Brief —
Check the entries below for lines with "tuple"; report only how many there are.

(Records from a dataset)
·····

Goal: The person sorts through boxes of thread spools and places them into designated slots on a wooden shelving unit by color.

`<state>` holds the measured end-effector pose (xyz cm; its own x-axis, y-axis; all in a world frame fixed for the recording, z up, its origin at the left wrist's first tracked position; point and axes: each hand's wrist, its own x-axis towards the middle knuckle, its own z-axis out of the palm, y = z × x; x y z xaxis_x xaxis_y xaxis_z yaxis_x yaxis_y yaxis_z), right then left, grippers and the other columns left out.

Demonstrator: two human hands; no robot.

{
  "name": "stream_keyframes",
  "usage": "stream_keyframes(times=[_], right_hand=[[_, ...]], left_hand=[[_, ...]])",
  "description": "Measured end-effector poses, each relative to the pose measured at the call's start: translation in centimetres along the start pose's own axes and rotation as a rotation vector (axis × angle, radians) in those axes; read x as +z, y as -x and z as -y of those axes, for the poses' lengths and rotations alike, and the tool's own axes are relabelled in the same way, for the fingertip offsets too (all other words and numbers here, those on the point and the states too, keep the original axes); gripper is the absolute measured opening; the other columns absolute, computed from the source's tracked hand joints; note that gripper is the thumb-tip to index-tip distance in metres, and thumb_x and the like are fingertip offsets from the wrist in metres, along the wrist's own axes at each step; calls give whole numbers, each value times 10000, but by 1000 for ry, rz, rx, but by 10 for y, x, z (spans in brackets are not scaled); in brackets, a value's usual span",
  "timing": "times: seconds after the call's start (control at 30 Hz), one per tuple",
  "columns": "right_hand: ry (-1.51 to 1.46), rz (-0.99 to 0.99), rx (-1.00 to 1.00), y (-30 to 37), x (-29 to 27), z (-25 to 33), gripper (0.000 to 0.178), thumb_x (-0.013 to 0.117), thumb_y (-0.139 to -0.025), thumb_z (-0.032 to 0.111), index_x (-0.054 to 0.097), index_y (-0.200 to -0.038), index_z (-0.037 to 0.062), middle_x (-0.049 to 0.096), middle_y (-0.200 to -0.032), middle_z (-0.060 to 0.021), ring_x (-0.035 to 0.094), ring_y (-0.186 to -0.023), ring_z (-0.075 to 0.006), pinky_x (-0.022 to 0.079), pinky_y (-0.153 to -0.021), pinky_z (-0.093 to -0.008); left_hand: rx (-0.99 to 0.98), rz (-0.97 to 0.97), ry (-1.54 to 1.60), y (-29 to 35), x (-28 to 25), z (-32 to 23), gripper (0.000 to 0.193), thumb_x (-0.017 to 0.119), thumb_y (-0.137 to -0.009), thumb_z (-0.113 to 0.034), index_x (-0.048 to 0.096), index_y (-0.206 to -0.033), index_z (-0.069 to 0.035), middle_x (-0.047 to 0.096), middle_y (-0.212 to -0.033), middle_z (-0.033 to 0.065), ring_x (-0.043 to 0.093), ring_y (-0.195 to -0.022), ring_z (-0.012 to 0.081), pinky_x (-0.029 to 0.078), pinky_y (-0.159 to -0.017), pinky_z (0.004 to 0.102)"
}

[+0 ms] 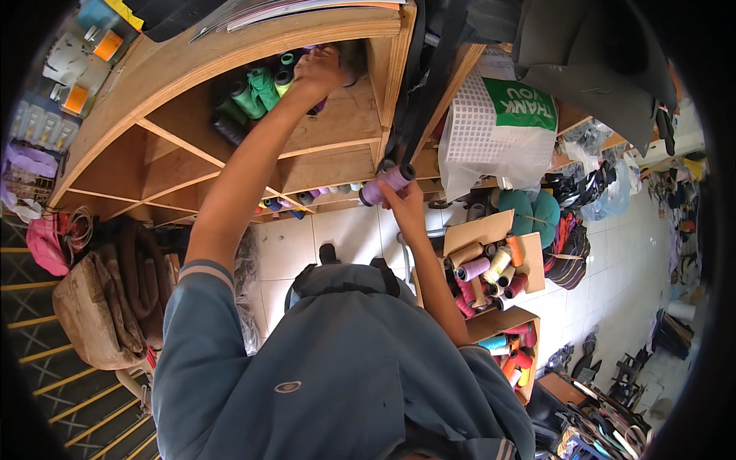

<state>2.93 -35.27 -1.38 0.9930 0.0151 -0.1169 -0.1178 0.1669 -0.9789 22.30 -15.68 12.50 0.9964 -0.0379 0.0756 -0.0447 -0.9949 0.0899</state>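
My right hand grips a purple thread spool in front of the wooden shelf, with the spool lying tilted across my fingers. My left hand reaches into an upper shelf compartment among standing spools. Its fingers are bent and closed, and what they hold, if anything, is hidden. Beside it stand a yellow-green spool and green spools, with a bunched green piece between them. A dark purple spool shows partly below my left hand.
The wooden shelf has several compartments, with small spools along a lower row. To my right, an open cardboard box holds many spools; another box stands nearer. A white plastic bag hangs at right. Folded brown material lies at left.
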Motion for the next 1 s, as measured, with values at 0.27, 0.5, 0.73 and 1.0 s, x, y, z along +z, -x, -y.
stream_keyframes(times=[0.27,0.5,0.73,1.0], right_hand=[[432,-66,-353,-38,54,72,442,749,-757,219,547,-1066,-24,640,-734,-139,608,-602,-177,462,-557,-321],[801,-234,-505,-99,90,100,391,722,-752,156,510,-1021,-33,649,-834,-244,640,-781,-428,503,-679,-472],[866,-242,-583,-149,123,111,461,676,-762,84,421,-1102,-96,617,-930,-312,609,-876,-469,511,-734,-502],[855,-324,-531,-211,129,89,445,643,-805,108,405,-1118,-100,632,-874,-310,624,-879,-456,516,-781,-487]], left_hand=[[3,-6,0,1,-8,14,599,652,-735,-333,512,-1183,40,566,-1193,257,552,-1141,387,424,-987,438],[152,-175,-30,8,-27,21,511,703,-686,-275,584,-1104,-7,582,-1200,213,553,-1146,355,441,-960,435],[31,-19,-52,-1,-16,16,567,739,-633,-258,617,-1123,0,600,-1168,218,583,-1100,341,481,-921,417],[144,10,-80,-3,-31,16,497,735,-544,-225,674,-974,14,659,-1010,198,630,-996,333,508,-865,396]])
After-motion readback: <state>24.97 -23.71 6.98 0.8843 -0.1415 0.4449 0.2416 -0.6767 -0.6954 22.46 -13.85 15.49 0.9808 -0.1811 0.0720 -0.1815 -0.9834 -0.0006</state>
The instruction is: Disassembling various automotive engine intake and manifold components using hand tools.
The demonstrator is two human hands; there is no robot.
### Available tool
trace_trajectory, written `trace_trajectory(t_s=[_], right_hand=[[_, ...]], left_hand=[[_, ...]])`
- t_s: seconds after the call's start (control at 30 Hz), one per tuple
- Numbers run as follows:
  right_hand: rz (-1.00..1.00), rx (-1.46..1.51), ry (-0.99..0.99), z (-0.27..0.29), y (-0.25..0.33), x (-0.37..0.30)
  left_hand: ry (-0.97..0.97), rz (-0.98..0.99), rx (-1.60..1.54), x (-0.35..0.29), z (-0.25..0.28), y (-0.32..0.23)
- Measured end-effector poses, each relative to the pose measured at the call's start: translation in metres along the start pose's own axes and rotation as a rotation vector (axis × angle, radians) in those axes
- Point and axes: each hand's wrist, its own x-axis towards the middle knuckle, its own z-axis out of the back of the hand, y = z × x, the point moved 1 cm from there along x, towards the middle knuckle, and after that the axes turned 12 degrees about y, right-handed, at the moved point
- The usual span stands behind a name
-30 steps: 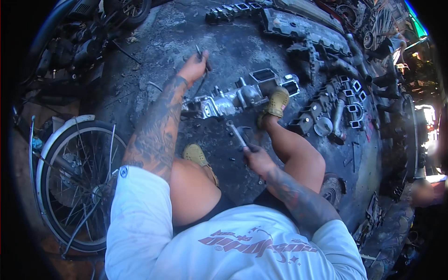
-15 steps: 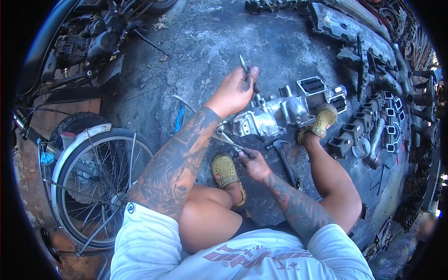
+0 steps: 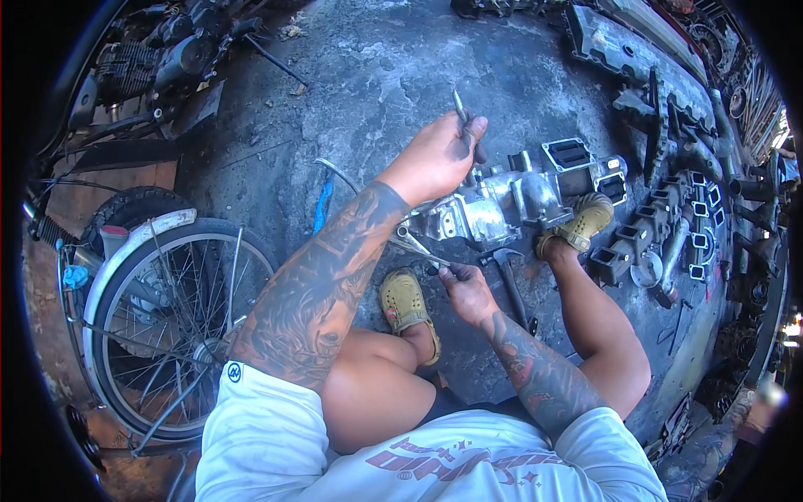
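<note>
My left hand [image 3: 437,157] is closed around a slim metal rod-like tool [image 3: 459,104], whose tapered tip sticks up beyond the thumb. The grip hides most of it. Below and right of this hand lies a silver engine casting [image 3: 493,209] on the floor between my feet. My right hand [image 3: 470,296] pinches the near end of a wrench [image 3: 424,250], which points up and left. Its ring-shaped end is at the casting's left end; whether it sits on a fastener cannot be made out.
A hammer [image 3: 512,286] lies right of my right hand. Left of the casting are a curved metal rod [image 3: 338,173] and a blue strip [image 3: 323,207]. A bicycle wheel [image 3: 180,335] stands at left. More engine parts [image 3: 640,234] lie along the right.
My left hand has moved slightly right with the rod-like tool. My right hand has shifted a little right and down, still on the wrench. The view has moved slightly.
</note>
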Motion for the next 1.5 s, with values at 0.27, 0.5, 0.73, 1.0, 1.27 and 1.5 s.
trace_trajectory(t_s=[0.27,0.5,0.73,1.0,1.27,1.5], right_hand=[[0.009,0.183,-0.008,-0.004,0.012,0.006],[-0.013,-0.092,-0.041,0.027,0.040,0.011],[-0.027,-0.304,0.012,0.049,0.043,0.021],[-0.151,-0.282,0.037,0.056,0.036,0.035],[0.017,-0.156,0.015,0.053,0.036,0.022],[0.117,0.046,0.304,0.077,0.000,0.036]], left_hand=[[-0.001,-0.019,-0.023,0.014,0.004,0.007],[-0.084,0.023,-0.144,0.017,0.017,0.013],[0.163,-0.068,0.844,-0.038,0.029,0.029],[0.208,0.161,1.128,-0.040,0.010,0.041],[0.412,0.576,1.160,-0.035,0.001,0.050],[0.305,0.576,1.103,-0.030,-0.003,0.049]])
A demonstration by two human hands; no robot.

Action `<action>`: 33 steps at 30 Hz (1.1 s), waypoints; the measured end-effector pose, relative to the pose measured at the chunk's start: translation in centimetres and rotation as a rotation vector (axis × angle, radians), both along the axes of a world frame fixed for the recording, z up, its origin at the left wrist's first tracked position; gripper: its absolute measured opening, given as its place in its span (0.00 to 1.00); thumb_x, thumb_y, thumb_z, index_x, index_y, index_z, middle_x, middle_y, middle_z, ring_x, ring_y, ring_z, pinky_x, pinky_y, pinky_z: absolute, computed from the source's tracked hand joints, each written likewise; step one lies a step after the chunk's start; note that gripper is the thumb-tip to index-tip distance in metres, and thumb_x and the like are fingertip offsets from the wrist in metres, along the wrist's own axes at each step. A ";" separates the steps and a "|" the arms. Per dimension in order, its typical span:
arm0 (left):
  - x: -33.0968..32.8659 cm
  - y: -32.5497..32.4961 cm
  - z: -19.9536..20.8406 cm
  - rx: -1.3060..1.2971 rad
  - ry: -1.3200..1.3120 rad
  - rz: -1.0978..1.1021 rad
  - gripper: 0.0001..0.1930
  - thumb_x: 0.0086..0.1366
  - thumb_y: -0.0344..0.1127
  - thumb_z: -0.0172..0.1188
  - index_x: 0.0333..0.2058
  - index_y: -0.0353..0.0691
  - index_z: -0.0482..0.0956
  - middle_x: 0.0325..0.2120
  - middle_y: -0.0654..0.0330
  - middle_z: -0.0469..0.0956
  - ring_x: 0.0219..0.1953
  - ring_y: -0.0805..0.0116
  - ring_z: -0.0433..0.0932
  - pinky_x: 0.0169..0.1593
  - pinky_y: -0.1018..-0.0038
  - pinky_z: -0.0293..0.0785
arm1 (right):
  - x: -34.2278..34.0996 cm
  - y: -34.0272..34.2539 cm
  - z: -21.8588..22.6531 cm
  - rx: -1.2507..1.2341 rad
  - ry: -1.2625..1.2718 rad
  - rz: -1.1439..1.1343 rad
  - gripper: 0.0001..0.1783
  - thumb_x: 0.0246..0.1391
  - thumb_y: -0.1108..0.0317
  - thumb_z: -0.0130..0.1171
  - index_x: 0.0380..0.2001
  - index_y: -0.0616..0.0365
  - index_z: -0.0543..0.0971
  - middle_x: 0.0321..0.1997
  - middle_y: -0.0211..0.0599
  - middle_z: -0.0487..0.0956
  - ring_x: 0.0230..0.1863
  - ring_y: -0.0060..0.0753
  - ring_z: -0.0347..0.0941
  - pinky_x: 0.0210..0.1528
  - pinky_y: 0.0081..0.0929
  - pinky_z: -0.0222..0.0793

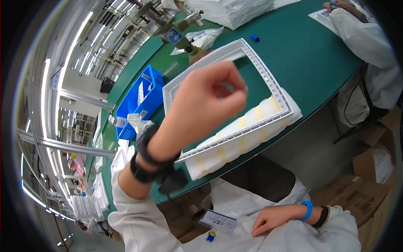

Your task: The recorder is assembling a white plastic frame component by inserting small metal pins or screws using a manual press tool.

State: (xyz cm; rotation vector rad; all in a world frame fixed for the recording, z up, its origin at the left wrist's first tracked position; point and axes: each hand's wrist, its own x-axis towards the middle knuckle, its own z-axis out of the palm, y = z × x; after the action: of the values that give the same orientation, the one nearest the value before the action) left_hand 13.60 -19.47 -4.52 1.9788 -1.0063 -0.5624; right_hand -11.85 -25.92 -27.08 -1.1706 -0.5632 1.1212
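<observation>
My left hand [216, 94] is raised in front of a white rectangular plastic frame [262, 63] and hides part of it. Its thumb and fingers curl round into a loop with the tips pressed together; anything between them is too small or hidden to make out. Black bands [147, 161] circle that wrist, and a dark lump hangs from them. The frame lies on the green table, its near side on a white foam pad [252, 122] with yellowish stripes. Lower right, my right hand [275, 219] rests loosely on my lap with its fingers extended, holding nothing, a blue wristband [307, 211] behind it.
A blue bin [140, 98] with small parts stands left of the frame. Behind are a metal hand press [180, 38], a plastic bag [208, 38] and a blue cap [255, 38]. Another person's sleeve [357, 35] is upper right. Cardboard boxes [357, 197] stand on the floor at right.
</observation>
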 end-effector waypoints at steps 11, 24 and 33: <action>9.5 -8.2 -6.6 0.067 0.009 -0.013 0.09 0.62 0.30 0.62 0.38 0.31 0.83 0.28 0.59 0.82 0.30 0.76 0.81 0.38 0.81 0.78 | -0.2 -2.1 -1.0 0.006 0.062 -0.007 0.13 0.62 0.59 0.58 0.40 0.56 0.85 0.26 0.23 0.80 0.27 0.14 0.71 0.30 0.16 0.66; 9.5 -8.5 -8.4 0.065 -0.101 -0.120 0.06 0.63 0.25 0.61 0.37 0.28 0.83 0.32 0.59 0.82 0.36 0.72 0.83 0.42 0.79 0.80 | 0.6 -3.0 -1.6 0.050 0.090 -0.028 0.14 0.62 0.58 0.58 0.39 0.56 0.84 0.24 0.21 0.78 0.24 0.12 0.67 0.27 0.16 0.63; 8.7 -7.8 -10.0 -0.086 -0.717 -0.237 0.07 0.59 0.25 0.64 0.37 0.37 0.85 0.30 0.59 0.79 0.29 0.69 0.79 0.34 0.75 0.74 | 0.5 -2.7 -1.7 0.057 0.122 -0.051 0.14 0.63 0.58 0.57 0.39 0.56 0.83 0.26 0.22 0.79 0.26 0.12 0.70 0.29 0.16 0.64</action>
State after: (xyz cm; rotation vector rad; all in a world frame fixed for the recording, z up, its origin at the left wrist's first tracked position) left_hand 22.30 -27.32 -14.55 2.0295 -1.6778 0.0998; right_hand -11.34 -28.63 -28.79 -1.0547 -0.4661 1.1181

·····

Written response —
2